António Garcia Pereira
[1] Direcção-Geral do Tesouro e Finanças, do Ministério das Finanças, responsável pelo sector Empresarial do Estado e pelo Património Imobiliário e Apoios Financeiros do Estado.
[2] Empordef – Tecnologias de Informação, SA, é uma empresa de capitais exclusivamente públicos que afirma desenvolver soluções na área da simulação e treino virtual, de aprendizagem interactiva, e que integra o conjunto de participações sociais detidas pelo Estado através da chamada idD – Portugal Defence, a qual é também titular a 100% do capital social da “Arsenal do Alfeite, SA” e tem participações menores nas empresas OGMA, Naval Rocha, Extra – Explosivos da Trafaria, EiD e Edisoft.
[3] Agência Espacial Europeia, fundada em 1975 e contando actualmente com 22 Estados membros, que trabalha em todas as áreas do sector espacial (construção e lançamento de foguetões e satélites, treino de astronautas, exploração do espaço, etc.).
[4] Conforme noticiado pela TVI/CNN a 26/9.
[5] As irregularidades e suspeitas de crimes graves como os de corrupção e de gestão danosa haviam sido denunciadas em Março de 2009 por um ex-alto quadro da Empordef, que entregou ao Ministério Público uma “pen” cheia de documentos e informações, e passavam, entre outras coisas incluindo “habilidades” contabilísticas, pela ostensiva subvalorização de terrenos da Empresa, os quais haviam sido avaliados por uma entidade independente em 80 milhões de euros e estavam afinal contabilizados na Empresa pelo irrisório valor de 113 mil euros…

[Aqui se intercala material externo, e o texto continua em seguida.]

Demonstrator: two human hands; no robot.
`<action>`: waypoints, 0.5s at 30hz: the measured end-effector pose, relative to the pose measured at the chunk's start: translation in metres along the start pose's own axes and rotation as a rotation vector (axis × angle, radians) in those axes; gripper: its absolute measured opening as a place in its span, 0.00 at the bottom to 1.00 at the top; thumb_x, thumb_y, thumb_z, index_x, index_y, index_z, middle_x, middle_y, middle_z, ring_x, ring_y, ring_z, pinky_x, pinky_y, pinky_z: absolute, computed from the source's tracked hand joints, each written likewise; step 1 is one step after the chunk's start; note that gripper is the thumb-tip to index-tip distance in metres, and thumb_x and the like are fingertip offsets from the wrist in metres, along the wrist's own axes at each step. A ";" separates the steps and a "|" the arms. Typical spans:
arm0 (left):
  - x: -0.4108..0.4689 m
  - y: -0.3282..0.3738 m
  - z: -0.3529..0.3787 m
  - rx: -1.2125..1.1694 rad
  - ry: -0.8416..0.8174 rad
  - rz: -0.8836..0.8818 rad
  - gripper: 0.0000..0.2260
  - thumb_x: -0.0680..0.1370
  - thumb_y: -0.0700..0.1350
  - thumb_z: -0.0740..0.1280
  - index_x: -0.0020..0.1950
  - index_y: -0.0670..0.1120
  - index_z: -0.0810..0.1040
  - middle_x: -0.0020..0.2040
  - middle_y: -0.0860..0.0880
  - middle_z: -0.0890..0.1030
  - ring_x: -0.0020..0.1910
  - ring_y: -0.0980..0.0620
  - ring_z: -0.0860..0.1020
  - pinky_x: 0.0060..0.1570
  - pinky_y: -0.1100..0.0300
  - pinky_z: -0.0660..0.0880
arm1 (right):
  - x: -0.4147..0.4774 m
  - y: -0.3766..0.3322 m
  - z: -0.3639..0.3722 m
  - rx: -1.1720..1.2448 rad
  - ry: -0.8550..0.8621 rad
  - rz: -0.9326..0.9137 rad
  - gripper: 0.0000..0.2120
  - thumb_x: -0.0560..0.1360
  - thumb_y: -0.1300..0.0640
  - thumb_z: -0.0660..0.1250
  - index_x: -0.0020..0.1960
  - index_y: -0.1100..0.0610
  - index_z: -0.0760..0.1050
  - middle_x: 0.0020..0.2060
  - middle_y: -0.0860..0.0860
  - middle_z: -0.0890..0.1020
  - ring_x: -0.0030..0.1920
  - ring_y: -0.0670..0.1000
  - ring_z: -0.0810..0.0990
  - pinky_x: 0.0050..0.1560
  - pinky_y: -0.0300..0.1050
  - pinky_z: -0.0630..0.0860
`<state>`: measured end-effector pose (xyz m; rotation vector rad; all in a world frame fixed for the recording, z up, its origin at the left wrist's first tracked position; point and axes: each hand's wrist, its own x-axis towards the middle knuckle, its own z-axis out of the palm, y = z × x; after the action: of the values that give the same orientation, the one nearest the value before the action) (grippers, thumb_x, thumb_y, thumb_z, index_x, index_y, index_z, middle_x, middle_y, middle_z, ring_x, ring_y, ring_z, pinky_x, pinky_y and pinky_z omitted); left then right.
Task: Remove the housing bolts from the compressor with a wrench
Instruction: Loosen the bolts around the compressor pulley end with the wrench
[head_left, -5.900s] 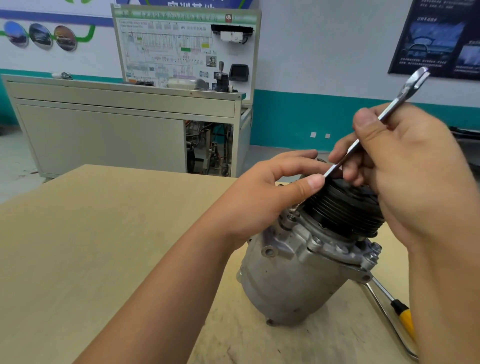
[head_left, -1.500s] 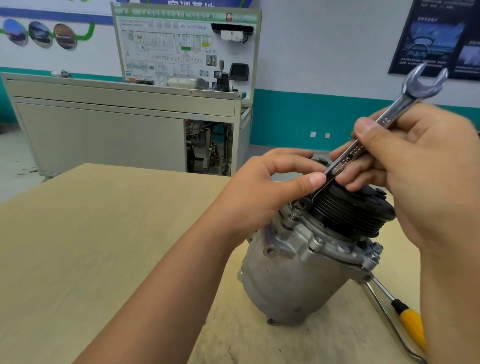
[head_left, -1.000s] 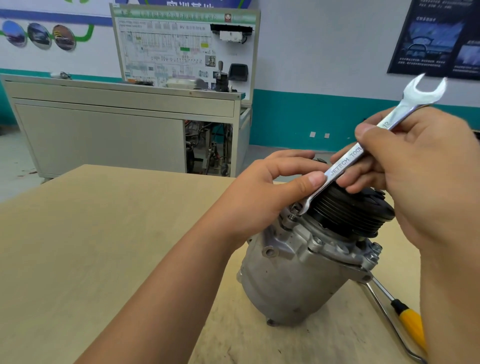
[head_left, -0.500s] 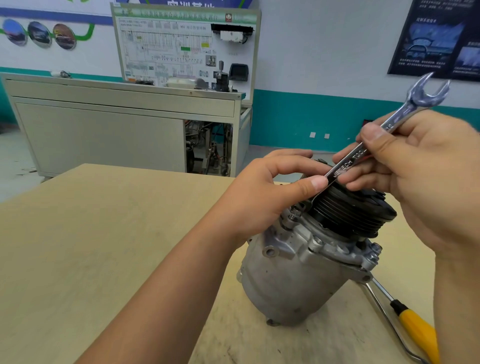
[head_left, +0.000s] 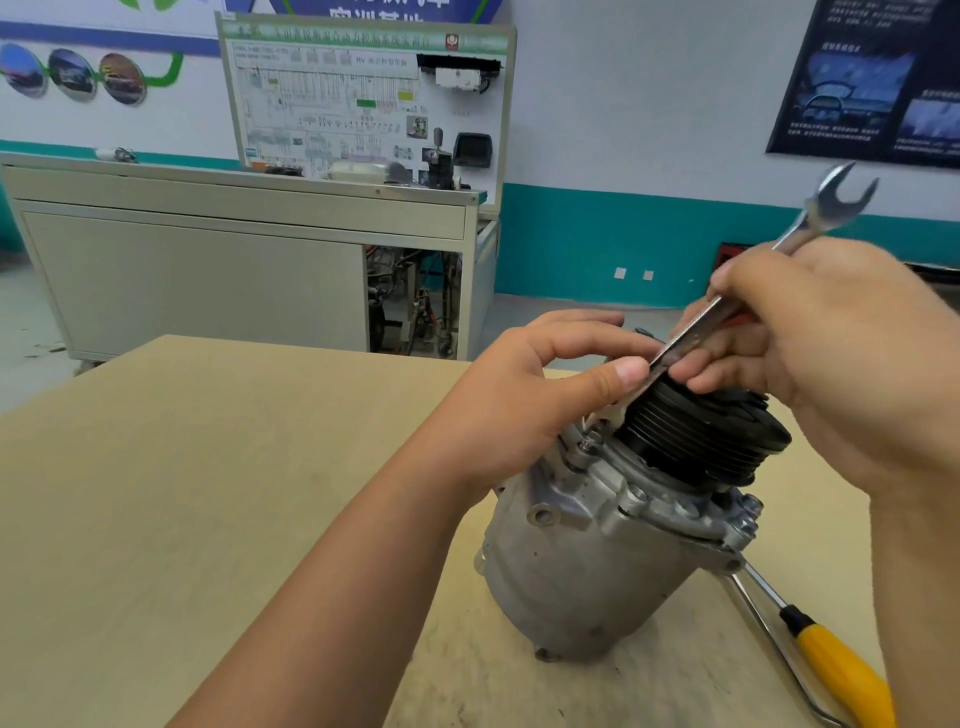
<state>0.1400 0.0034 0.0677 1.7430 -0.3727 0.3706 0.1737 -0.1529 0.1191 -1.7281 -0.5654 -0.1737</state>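
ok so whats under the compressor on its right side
A yellow-handled screwdriver and a bare metal bar lie on the table, running in under the compressor. Their tips are hidden beneath the housing, so what kind of tool the bar is can't be told.

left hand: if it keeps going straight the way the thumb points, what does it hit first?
The left hand points right, toward the wrench shank. Its thumb tip already looks to be at the shank, so that comes first; just beyond are the right hand fingers. Depth is hard to judge from one view.

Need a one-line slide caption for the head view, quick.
Right hand works a wrench on a compressor housing bolt while left hand steadies it.
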 end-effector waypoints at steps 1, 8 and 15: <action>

[6] O Direito da Concorrência da União Europeia – tal como invocou e demostrou a Comissão de Trabalhadores dos ENVC numa tomada de posição perante a Direcção-Geral da Concorrência que enfureceu o governo português, que propositadamente se recusou a defender os apoios dados aos Estaleiros – permitia tais apoios, quer por se tratar de empresa que fabricava equipamento militar (navios para a Marinha), quer porque a sua liquidação provocaria, como efectivamente provocou, um grave impacto económico e social.
[7] No dia em que se averiguarem e determinarem, a sério e por entidades verdadeiramente independentes (e não subordinadas de Gouveia e Melo), todas as intervenções e reparações que, com guias ou outros documentos, ou sem eles, foram desde então e até hoje efectuadas no “Mondego”, e a apreciação dos factos assim apurados puder ser feita serena, objectivamente e em pé de igualdade, a verdade, tal como o azeite, virá decerto ao de cima…
[8] São certos órgãos de comunicação social e os seus agentes que dispõem sempre de “fontes próximas” dos processos ou das instituições, e que aparecem, como que por milagre e a coberto do “segredo das fontes”, de posse de elementos ou informações cuja divulgação interessa a quem os disponibiliza e à respectiva versão dos factos. É também o caso das teorias da “rebelião”, dos “cabecilhas” e da “conspiração” para prejudicar a candidatura presencial do Almirante Gouveia e Melo, dos “suficientes níveis de segurança do navio”, etc., etc., etc.